From: Neil Brown <neilb@suse.de>
To: Piergiorgio Sartor <piergiorgio.sartor@nexgo.de>
Cc: Steven Haigh <netwiz@crc.id.au>, Bill Davidsen <davidsen@tmr.com>,
Bryan Mesich <bryan.mesich@ndsu.edu>,
Jon@eHardcastle.com, linux-raid@vger.kernel.org
Subject: Re: Why does one get mismatches?
Date: Sat, 20 Feb 2010 09:02:08 +1100 [thread overview]
Message-ID: <20100220090208.06c1130f@notabene.brown> (raw)
In-Reply-To: <20100219151809.GB4995@lazy.lzy>
On Fri, 19 Feb 2010 16:18:09 +0100
Piergiorgio Sartor <piergiorgio.sartor@nexgo.de> wrote:
> Hi,
>
> > When memory changes between being written to one device and to another, this
> > does not cause corruption, only inconsistency. Either the block will be
> > written again consistently soon, or it will never be read.
>
> well, is this for sure?
> I mean, by design of the md subsystem.
>
> Or it is like that because we trust the filesystem?
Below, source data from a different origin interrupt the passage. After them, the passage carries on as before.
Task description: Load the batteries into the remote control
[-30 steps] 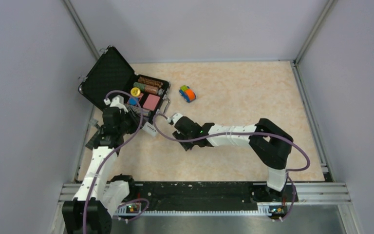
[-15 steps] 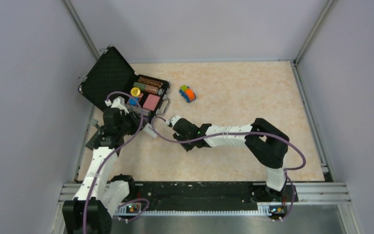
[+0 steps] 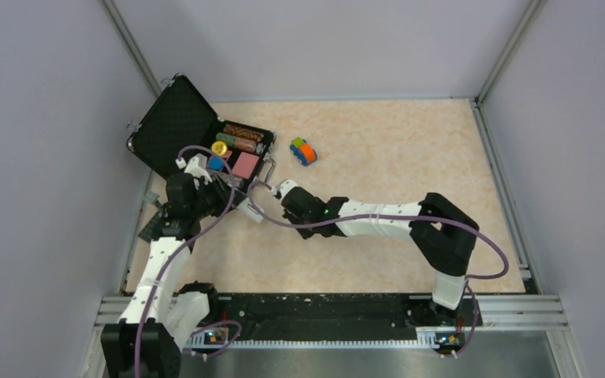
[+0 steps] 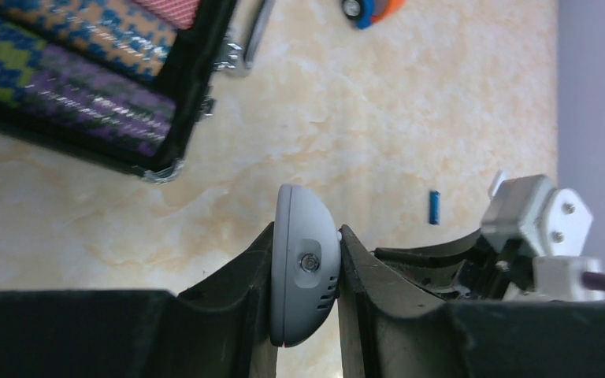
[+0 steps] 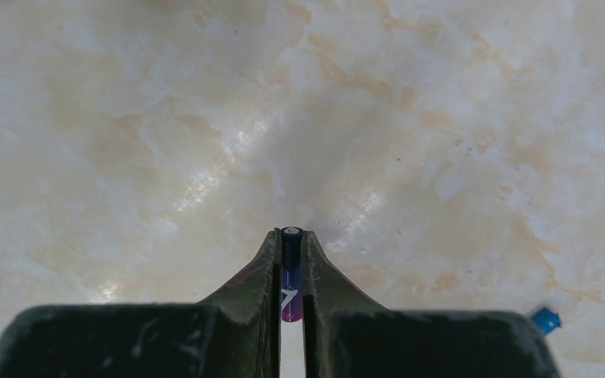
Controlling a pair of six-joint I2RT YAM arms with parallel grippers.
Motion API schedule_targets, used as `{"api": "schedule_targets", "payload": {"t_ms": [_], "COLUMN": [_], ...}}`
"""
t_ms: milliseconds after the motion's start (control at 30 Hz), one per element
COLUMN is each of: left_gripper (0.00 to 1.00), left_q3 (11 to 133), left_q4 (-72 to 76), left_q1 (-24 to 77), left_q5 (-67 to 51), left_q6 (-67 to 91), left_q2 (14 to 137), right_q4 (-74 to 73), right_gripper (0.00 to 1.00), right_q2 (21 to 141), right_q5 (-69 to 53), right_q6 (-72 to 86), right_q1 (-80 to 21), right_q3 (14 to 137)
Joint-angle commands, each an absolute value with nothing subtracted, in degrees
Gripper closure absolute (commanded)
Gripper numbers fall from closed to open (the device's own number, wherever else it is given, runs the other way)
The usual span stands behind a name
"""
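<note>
In the left wrist view the white remote control (image 4: 303,268) stands on edge between the two fingers, with my left gripper (image 4: 307,232) shut on it just right of the black case. My right gripper (image 5: 291,236) is shut on the darker blue-purple battery (image 5: 291,276). That battery lies lengthwise between the fingers, its metal tip at the fingertips and pointing at the table. The other battery, a blue one (image 4: 435,207), lies loose on the table beside the right gripper and shows at the lower right edge (image 5: 546,319) of the right wrist view. In the top view both grippers meet near the case (image 3: 175,126).
The black case stands open at the back left, holding striped chip stacks (image 3: 243,138), a pink card (image 3: 245,164) and small coloured pieces. An orange-blue-green toy car (image 3: 303,150) sits to its right. Grey walls close off the table's left, back and right sides.
My right gripper has closed its fingers onto the blue-purple battery, and its arm shifted slightly. The left gripper, still holding the remote, edged a little toward the case.
</note>
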State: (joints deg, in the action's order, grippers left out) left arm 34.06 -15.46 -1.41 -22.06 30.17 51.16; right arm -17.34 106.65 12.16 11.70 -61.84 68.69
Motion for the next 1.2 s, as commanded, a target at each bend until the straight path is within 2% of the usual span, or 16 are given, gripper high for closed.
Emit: {"api": "schedule_targets", "payload": {"t_ms": [0,233,367,733,1167], "left_gripper": [1.00,1.00,1.00,1.00,1.00], "left_q3": [35.88,41.79,43.88,47.43,50.10], "left_q4": [-7.48,-10.00,-12.56,-17.30,-22.14], "left_q1": [-1.54,-0.87,-0.27,2.64,2.72], "left_q5": [-36.46,-47.82,-49.75,-52.27,-53.89], "left_q6": [32.56,41.58,46.21,50.49,49.93], "left_q2": [52.69,59.54,61.20,63.30,65.98], "right_q4": [-14.81,-8.40,-4.14,7.50,9.29], "right_gripper": [0.97,0.97,0.97,0.96,0.96], "right_q2": [95.44,83.91,80.89,81.28,83.51], "right_q5": [16.12,18.58,16.32,10.93,7.41], "right_q6": [13.62,14.42,14.90,17.26,16.58], "right_q1": [-62.62,-62.63,-62.59,-62.64,-62.93], "right_q3": [69.59,68.77,68.85,65.54,64.27]}}
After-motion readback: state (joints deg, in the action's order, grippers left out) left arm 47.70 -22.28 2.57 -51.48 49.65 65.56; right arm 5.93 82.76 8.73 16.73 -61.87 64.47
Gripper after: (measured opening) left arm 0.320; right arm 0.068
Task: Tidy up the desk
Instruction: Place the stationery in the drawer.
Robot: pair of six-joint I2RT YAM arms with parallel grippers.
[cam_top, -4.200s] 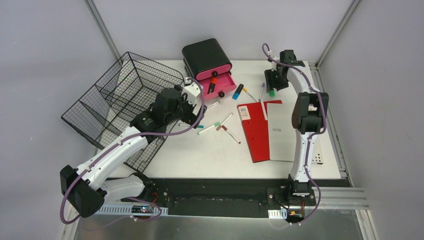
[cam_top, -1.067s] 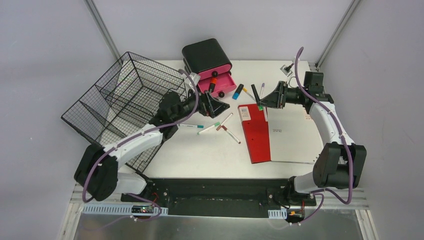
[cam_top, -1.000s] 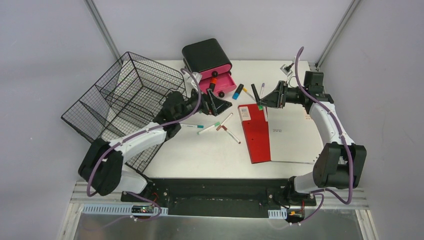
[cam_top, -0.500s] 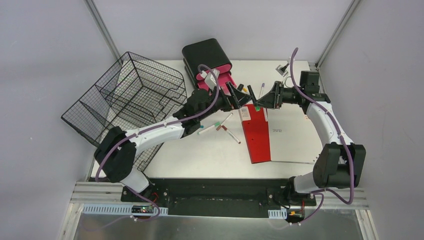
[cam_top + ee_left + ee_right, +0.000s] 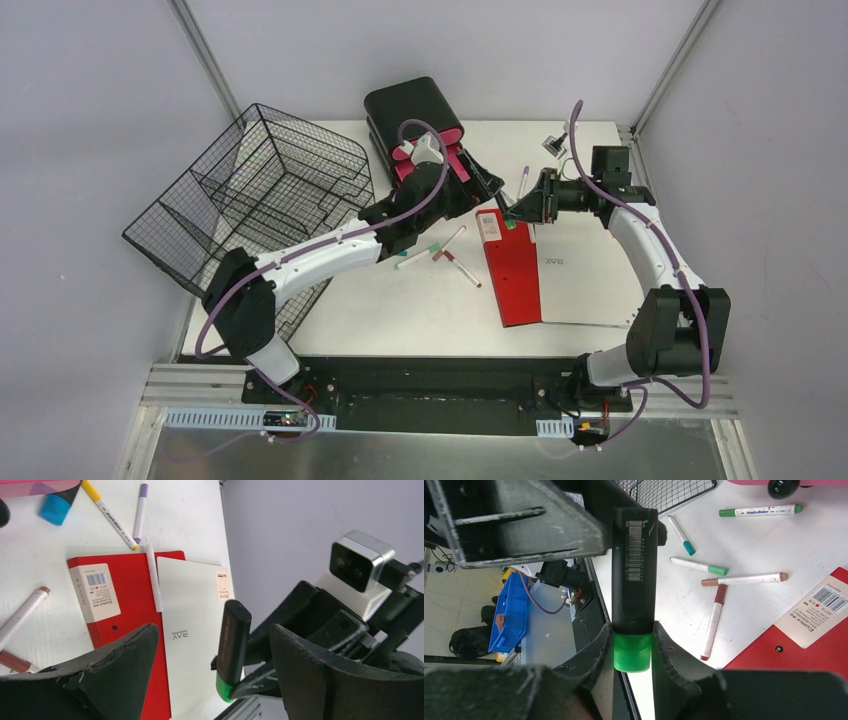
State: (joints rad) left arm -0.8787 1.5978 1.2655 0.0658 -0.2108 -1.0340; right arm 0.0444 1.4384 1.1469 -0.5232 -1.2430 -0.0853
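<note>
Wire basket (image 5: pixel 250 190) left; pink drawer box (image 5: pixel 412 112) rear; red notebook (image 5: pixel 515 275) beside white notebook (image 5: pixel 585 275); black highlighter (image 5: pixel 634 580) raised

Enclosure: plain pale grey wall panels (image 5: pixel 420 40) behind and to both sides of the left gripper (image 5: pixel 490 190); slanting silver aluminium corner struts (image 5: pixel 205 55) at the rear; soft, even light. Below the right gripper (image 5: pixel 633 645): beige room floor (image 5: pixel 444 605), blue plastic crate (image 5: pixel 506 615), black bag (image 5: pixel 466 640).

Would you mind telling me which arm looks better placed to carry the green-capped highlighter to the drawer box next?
Probably the left. The left hand, open, brackets the black highlighter that the right hand pinches by its green end, and the left arm lies right beside the black-and-pink drawer box.
</note>
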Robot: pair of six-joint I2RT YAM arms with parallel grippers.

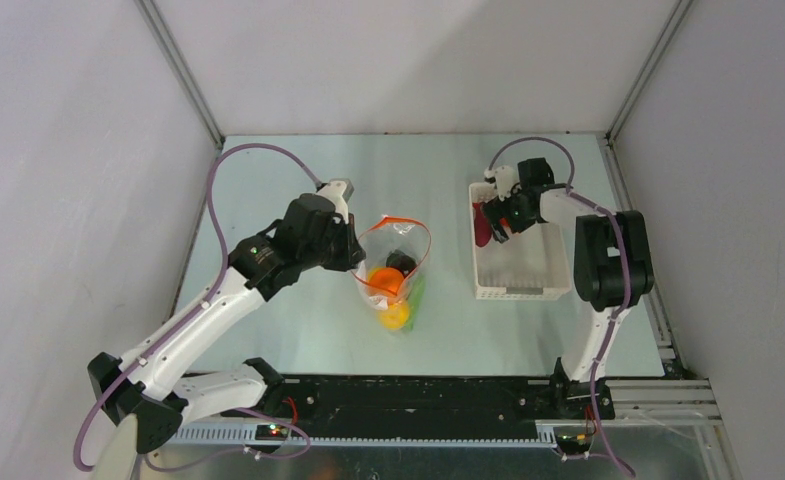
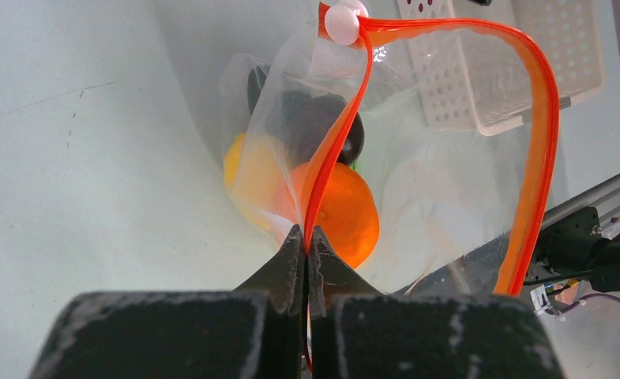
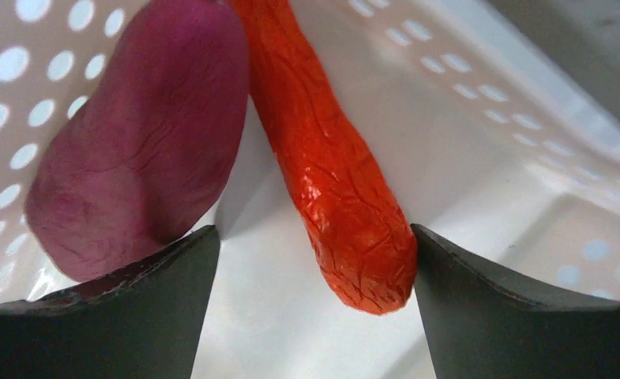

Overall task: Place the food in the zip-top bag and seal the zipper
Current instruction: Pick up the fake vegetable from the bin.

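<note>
Bright, even light; glare on zip-top bag [image 2: 449,158]; soft shadows on table [image 1: 468,335].

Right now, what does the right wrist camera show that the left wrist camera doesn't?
Right wrist only: the red chili and purple piece lying in the white basket, the right gripper open around the chili. Left wrist only: the left gripper shut on the zipper, the zip-top bag holding the orange. Both: the white basket.

Clear zip-top bag [image 2: 271,134], orange-red zipper [image 2: 537,142], bright orange [image 2: 346,213], yellow lemon [image 1: 395,316]. At right, white basket [image 3: 527,158] dotted with round holes; dull purple piece [image 3: 140,134], glossy red chili [image 3: 330,174].
</note>
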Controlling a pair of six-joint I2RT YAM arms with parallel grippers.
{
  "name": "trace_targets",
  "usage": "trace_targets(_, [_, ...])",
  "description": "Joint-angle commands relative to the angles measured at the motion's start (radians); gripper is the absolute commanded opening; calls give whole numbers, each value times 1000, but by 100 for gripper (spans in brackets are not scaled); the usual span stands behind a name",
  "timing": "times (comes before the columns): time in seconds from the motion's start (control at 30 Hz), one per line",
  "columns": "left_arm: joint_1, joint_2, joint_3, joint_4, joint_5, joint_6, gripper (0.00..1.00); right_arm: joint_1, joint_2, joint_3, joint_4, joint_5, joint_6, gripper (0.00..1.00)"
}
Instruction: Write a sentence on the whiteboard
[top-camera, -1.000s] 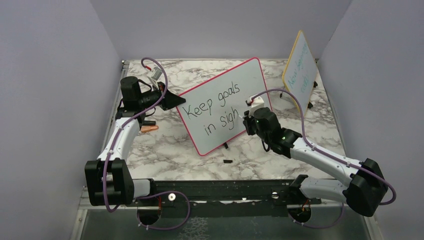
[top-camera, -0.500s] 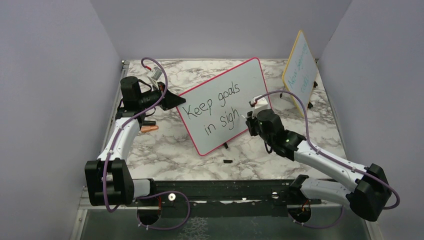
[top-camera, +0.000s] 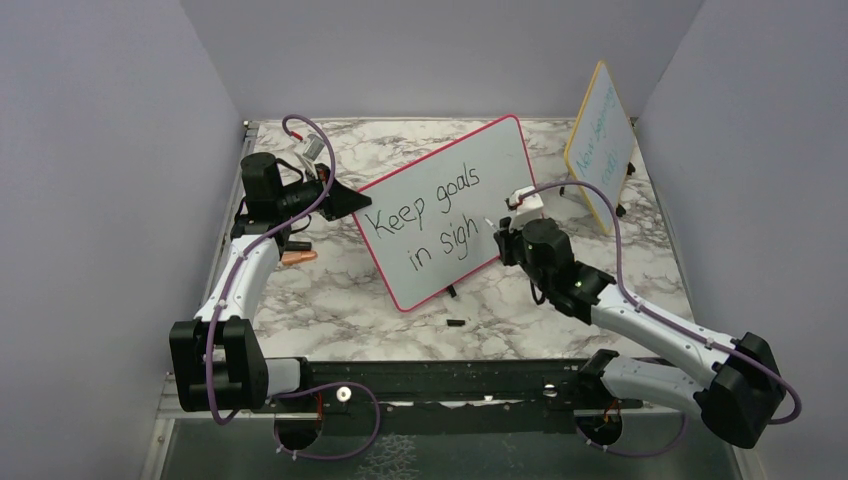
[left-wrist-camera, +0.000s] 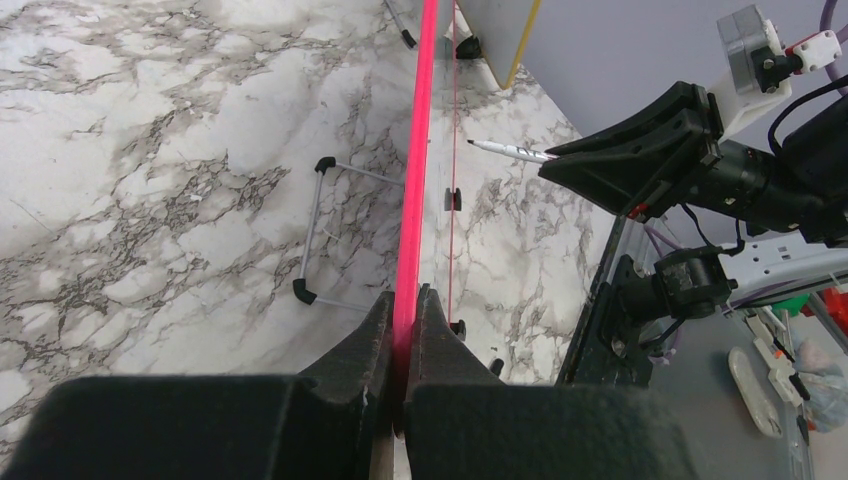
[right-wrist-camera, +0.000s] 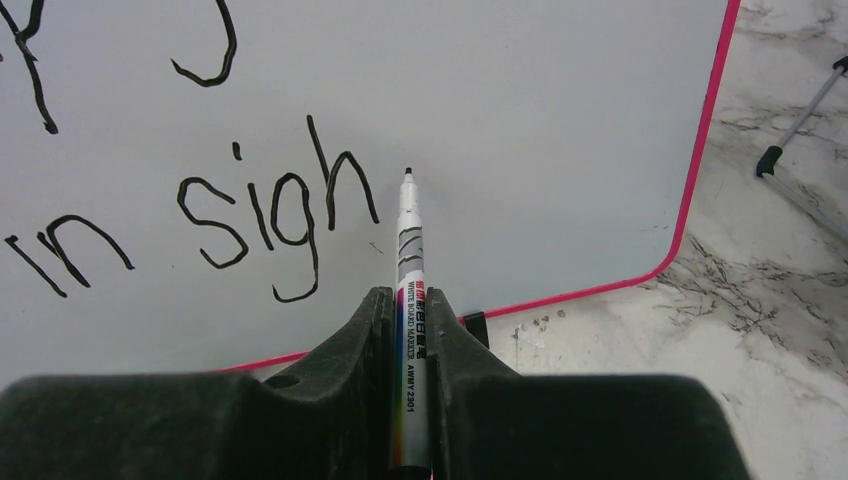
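The whiteboard (top-camera: 500, 160) with its pink-red frame stands tilted mid-table. My left gripper (top-camera: 345, 200) is shut on its left edge; in the left wrist view the pink frame (left-wrist-camera: 415, 150) runs between the closed jaws of this gripper (left-wrist-camera: 405, 300). The sentence (top-camera: 430, 215) reads "Keep goals in sigh" in black. My right gripper (right-wrist-camera: 410, 300) is shut on a white marker (right-wrist-camera: 410, 260). Its black tip points at bare board just right of the "h" of the sentence (right-wrist-camera: 270, 215). I cannot tell whether the tip touches the whiteboard (right-wrist-camera: 520, 100).
A smaller yellow-framed board (top-camera: 600, 135) with teal writing stands at the back right on a wire stand. A small black cap (top-camera: 455, 323) lies on the marble in front of the whiteboard. An orange object (top-camera: 298, 257) lies by the left arm. Grey walls enclose the table.
My right arm has shifted a little to the right, carrying the marker tip from the "h" to the bare board beside it. The left arm and the whiteboard have not moved.
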Motion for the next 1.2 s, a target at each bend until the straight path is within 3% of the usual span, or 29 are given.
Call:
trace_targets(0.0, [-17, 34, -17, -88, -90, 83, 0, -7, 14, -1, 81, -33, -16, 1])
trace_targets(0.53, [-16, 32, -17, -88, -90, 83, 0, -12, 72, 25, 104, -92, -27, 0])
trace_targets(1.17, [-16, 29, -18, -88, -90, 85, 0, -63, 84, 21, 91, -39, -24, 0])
It is because we trust the filesystem.
>
> And why it is like that? Why not to use the good old
> readers-writer mechanism to make sure all blocks are
> the same, when they're are written (namely lock).
md is not in a position to lock the page - there is simply no way it can stop
the filesystem from changing it.
The only thing it could do would be to make a copy, then write the copy out.
This would incur a performance cost.
>
> It seems to me, maybe I'm wrong, not a so safe design.
I think you are wrong.
>
> I assume, it should not be possible to cause this
> situation, unless there is a crash or a bug in the
> md layer.
I'm not sure what situation you are referring to...
>
> What if a new filesystem will write a block, changing
> on the fly, i.e. during RAID-1 writes, and then, later,
> reading this block again?
>
> It will get, maybe, not the correct data.
This is correct. However it would be equally correct if you were talking
about s normal disk drive rather than a RAID1 pair.
If the filesystem changes the page (or allows it to change) while a write is
pending, then it cannot know what actual data was written. So it must write
the block out again before it ever reads it in.
RAID1 is no different to any other device in this respect.
>
> In other words, would it be better, for the md layer,
> to be robust against these kind of threats?
>
Possibly, but at what cost?
There are two ways that I can imagine to 'solve' this issue.
1/ always copy the page before writing. This would incur a significant
overhead, both in the complexity of pre-allocation memory and in the
delay taken to perform the copy. And it would very rarely be actually
needed.
2/ Have the filesystem protect the page from changes while it is being
written. This is quite possible for the filesystem to do (while it
is impossible for md to do). There could be some performance
cost with memory-mapped pages as they would need to be unmapped,
but there would be no significant cost for reads, writes, and filesystem
metadata operations.
Further, any filesystem that wants to make use of the integrity checks
that newer drives provide (where the filesystem provides a 'checksum' for
the block which gets passed all the way down and written to storage, and
returned on a read) will need to do this anyway. So it is likely the in
the near future all significant filesystems will provide all the
guarantees md needs or order to simply do nothing different.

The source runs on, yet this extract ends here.